TASK REQUIREMENTS:
Look through the data below and extract, unchanged, the lines from the one that contains "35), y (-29" to the one that contains "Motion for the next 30", both included.

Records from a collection
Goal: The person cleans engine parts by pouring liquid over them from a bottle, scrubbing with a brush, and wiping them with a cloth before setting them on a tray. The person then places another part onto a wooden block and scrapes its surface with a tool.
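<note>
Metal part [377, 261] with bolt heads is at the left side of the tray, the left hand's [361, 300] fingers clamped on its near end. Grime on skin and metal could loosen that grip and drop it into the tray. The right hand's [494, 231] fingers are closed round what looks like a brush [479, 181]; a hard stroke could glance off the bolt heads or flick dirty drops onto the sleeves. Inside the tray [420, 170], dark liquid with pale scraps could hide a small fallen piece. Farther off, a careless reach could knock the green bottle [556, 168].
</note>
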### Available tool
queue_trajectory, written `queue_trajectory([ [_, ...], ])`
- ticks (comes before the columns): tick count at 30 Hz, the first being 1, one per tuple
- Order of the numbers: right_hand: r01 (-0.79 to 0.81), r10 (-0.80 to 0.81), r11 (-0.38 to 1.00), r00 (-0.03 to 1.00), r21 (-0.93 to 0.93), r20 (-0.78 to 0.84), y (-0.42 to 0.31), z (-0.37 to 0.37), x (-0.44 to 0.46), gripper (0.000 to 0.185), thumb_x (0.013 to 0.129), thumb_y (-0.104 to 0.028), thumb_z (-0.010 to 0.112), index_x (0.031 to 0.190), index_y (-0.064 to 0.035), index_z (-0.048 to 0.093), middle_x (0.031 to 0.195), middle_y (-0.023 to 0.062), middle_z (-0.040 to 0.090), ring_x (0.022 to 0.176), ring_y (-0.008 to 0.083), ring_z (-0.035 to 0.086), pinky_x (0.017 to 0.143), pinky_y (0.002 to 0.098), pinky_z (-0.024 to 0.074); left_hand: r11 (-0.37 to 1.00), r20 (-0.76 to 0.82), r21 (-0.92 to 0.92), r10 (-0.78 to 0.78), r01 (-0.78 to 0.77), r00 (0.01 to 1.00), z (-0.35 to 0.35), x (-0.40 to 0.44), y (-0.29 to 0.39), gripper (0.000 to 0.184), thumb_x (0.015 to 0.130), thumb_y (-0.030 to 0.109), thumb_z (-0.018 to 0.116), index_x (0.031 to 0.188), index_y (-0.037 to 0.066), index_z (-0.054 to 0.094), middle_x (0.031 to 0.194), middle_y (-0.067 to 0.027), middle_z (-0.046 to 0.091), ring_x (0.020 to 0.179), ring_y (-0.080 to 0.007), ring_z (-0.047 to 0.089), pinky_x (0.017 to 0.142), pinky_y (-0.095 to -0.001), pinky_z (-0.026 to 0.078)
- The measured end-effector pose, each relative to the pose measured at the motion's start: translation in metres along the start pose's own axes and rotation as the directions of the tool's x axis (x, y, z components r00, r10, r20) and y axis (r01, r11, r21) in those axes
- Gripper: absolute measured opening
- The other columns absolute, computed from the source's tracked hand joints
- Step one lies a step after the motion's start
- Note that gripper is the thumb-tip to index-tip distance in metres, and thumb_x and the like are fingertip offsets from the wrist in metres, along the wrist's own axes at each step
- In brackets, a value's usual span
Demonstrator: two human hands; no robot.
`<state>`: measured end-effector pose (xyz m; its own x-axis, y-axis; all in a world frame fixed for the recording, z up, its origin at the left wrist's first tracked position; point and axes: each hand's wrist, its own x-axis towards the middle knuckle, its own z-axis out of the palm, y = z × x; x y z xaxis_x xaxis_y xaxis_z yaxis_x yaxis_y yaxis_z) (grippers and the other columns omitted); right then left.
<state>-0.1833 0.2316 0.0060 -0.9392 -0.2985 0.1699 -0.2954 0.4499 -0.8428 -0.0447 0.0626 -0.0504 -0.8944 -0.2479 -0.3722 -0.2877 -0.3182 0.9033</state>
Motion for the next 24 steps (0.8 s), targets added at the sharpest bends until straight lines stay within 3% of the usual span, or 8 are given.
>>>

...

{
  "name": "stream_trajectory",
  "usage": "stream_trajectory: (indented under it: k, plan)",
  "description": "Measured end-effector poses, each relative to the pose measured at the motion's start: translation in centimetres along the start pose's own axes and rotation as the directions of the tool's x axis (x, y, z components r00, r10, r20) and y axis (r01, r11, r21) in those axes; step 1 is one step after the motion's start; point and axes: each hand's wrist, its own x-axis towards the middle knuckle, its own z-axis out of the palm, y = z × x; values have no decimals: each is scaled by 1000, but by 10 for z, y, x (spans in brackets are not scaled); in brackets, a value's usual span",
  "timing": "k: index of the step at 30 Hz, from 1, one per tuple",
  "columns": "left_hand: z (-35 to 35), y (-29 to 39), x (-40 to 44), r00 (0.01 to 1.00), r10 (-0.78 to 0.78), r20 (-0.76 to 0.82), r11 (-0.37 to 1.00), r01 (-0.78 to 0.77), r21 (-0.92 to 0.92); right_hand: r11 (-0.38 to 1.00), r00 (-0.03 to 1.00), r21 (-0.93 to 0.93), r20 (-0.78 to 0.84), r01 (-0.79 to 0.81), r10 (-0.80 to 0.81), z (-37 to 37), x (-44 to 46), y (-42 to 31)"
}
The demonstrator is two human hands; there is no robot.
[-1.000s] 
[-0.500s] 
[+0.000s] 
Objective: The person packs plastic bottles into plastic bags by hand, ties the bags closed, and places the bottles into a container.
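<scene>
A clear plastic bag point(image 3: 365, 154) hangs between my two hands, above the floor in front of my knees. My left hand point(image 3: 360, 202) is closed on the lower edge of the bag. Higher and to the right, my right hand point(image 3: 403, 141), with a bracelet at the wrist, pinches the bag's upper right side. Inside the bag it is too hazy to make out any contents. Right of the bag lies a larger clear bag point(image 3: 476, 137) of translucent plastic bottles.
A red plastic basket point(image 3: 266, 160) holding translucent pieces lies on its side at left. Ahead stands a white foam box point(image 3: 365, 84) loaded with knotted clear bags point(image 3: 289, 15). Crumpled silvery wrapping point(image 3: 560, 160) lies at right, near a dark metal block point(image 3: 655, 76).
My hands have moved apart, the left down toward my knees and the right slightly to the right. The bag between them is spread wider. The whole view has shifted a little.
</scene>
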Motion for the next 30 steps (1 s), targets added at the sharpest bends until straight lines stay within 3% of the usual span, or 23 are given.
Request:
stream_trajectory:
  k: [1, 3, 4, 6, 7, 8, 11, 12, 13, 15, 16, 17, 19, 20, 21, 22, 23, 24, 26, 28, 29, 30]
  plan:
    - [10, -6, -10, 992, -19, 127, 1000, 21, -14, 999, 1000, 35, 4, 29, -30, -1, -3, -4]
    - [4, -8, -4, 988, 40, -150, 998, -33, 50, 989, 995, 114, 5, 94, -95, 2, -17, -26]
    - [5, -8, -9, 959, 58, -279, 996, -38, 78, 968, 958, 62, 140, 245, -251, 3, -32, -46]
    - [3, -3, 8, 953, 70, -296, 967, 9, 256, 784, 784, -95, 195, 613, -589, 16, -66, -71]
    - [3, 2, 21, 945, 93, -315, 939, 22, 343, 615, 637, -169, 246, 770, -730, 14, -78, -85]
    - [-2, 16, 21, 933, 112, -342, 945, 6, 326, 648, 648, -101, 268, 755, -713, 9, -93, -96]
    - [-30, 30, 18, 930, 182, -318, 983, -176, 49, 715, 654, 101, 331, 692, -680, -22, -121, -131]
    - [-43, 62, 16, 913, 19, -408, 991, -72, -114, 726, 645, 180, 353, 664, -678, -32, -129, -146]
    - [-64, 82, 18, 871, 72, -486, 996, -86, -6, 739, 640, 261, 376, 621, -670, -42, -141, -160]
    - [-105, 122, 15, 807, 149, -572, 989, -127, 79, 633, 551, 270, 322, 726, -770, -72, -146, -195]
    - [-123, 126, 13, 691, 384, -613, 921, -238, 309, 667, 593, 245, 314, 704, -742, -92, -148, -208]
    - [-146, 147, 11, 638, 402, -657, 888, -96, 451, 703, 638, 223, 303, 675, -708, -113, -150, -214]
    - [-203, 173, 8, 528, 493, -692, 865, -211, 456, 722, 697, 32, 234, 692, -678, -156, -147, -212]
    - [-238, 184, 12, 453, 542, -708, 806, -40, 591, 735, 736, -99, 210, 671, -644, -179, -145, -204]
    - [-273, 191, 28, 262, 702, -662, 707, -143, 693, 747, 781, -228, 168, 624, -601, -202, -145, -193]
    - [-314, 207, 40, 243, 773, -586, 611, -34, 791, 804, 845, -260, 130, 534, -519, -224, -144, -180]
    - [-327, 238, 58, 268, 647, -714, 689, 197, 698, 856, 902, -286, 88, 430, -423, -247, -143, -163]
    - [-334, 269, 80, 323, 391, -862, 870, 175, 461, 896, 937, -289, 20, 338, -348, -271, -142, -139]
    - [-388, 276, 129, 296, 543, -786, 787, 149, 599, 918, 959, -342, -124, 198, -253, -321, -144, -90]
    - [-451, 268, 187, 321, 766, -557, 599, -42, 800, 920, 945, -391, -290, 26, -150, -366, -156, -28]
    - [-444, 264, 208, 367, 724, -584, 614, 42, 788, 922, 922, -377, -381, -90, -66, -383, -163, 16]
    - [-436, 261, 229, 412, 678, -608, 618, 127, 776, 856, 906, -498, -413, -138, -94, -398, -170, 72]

RESPONSE:
  "columns": "left_hand: z (-35 to 35), y (-29 to 39), x (-40 to 44), r00 (0.01 to 1.00), r10 (-0.78 to 0.78), r20 (-0.76 to 0.82), r11 (-0.37 to 1.00), r01 (-0.78 to 0.77), r21 (-0.92 to 0.92); right_hand: r11 (-0.38 to 1.00), r00 (-0.03 to 1.00), r21 (-0.93 to 0.93), r20 (-0.78 to 0.84), r01 (-0.79 to 0.81), r10 (-0.80 to 0.81), z (-37 to 37), x (-44 to 46), y (-42 to 31)"
}
The demonstrator is two human hands; there is no robot.
[-1.000s] 
[-0.500s] 
[+0.000s] 
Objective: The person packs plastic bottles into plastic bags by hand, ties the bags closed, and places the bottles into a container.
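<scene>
A clear plastic bag point(image 3: 365, 154) hangs between my two hands, above the floor in front of my knees. My left hand point(image 3: 360, 202) is closed on the lower edge of the bag. Higher and to the right, my right hand point(image 3: 403, 141), with a bracelet at the wrist, pinches the bag's upper right side. Inside the bag it is too hazy to make out any contents. Right of the bag lies a larger clear bag point(image 3: 476, 137) of translucent plastic bottles.
A red plastic basket point(image 3: 266, 160) holding translucent pieces lies on its side at left. Ahead stands a white foam box point(image 3: 365, 84) loaded with knotted clear bags point(image 3: 289, 15). Crumpled silvery wrapping point(image 3: 560, 160) lies at right, near a dark metal block point(image 3: 655, 76).
My hands have moved apart, the left down toward my knees and the right slightly to the right. The bag between them is spread wider. The whole view has shifted a little.
</scene>
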Motion for the next 30 steps (1 s), targets added at the sharpest bends until straight lines stay within 3% of the usual span, or 23 are given.

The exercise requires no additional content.